# INSTRUCTIONS TO FOLLOW
Transcribe the whole listing exactly.

____________

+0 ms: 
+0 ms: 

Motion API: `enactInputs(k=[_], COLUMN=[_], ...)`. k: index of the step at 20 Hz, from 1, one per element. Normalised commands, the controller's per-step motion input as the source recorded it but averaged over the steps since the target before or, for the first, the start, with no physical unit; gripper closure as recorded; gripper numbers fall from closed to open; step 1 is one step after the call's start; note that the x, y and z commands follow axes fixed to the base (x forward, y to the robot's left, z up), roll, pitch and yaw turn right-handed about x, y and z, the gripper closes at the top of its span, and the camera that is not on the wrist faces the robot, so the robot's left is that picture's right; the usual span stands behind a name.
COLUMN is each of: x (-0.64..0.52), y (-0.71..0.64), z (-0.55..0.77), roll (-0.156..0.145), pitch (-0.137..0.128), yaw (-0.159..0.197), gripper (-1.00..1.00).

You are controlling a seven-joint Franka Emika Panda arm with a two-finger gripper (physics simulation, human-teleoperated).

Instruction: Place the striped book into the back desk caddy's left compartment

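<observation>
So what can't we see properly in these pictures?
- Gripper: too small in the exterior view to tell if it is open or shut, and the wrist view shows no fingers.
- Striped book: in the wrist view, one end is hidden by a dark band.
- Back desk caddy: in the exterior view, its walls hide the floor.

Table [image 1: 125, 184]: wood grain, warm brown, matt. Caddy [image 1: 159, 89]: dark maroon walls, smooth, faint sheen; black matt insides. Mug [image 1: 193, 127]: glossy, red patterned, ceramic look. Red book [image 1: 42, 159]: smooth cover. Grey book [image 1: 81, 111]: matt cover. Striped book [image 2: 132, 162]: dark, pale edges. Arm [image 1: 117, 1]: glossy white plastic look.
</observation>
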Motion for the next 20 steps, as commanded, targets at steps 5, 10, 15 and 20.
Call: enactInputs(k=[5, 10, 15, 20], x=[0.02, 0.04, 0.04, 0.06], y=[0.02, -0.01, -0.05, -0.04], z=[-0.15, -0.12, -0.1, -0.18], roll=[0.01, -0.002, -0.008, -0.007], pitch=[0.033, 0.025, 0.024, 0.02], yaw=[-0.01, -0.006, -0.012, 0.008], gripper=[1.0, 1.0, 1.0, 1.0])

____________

# ANSWER FOR THIS EXERCISE
+0 ms: 
+0 ms: 

Motion API: `enactInputs(k=[_], COLUMN=[_], ...)`. k: index of the step at 20 Hz, from 1, one per element. Normalised commands, the controller's per-step motion input as the source recorded it but averaged over the steps since the target before or, for the first, the start, with no physical unit; gripper closure as recorded; gripper numbers fall from closed to open; step 1 is one step after the call's start; note that the x, y and z commands follow axes fixed to the base (x forward, y to the robot's left, z up), roll, pitch and yaw turn right-handed about x, y and z, the gripper closes at the top of its span, and the camera that is not on the wrist faces the robot, so the robot's left is that picture's right; the usual span stands behind a name.
COLUMN is each of: x (-0.64..0.52), y (-0.71..0.64), z (-0.55..0.77), roll (-0.156..0.145), pitch (-0.137..0.128), yaw (-0.159..0.197), gripper (-1.00..1.00).

You are controlling a seven-joint Franka Emika Panda arm with a two-finger gripper (physics simulation, human-teleoperated).

Instruction: Place the striped book into the back desk caddy's left compartment

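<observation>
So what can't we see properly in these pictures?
- Gripper: too small in the exterior view to tell if it is open or shut, and the wrist view shows no fingers.
- Striped book: in the wrist view, one end is hidden by a dark band.
- Back desk caddy: in the exterior view, its walls hide the floor.

Table [image 1: 125, 184]: wood grain, warm brown, matt. Caddy [image 1: 159, 89]: dark maroon walls, smooth, faint sheen; black matt insides. Mug [image 1: 193, 127]: glossy, red patterned, ceramic look. Red book [image 1: 42, 159]: smooth cover. Grey book [image 1: 81, 111]: matt cover. Striped book [image 2: 132, 162]: dark, pale edges. Arm [image 1: 117, 1]: glossy white plastic look.
</observation>
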Motion for the next 20 steps, as commanded, targets at steps 5, 10, 15 and 20.
Call: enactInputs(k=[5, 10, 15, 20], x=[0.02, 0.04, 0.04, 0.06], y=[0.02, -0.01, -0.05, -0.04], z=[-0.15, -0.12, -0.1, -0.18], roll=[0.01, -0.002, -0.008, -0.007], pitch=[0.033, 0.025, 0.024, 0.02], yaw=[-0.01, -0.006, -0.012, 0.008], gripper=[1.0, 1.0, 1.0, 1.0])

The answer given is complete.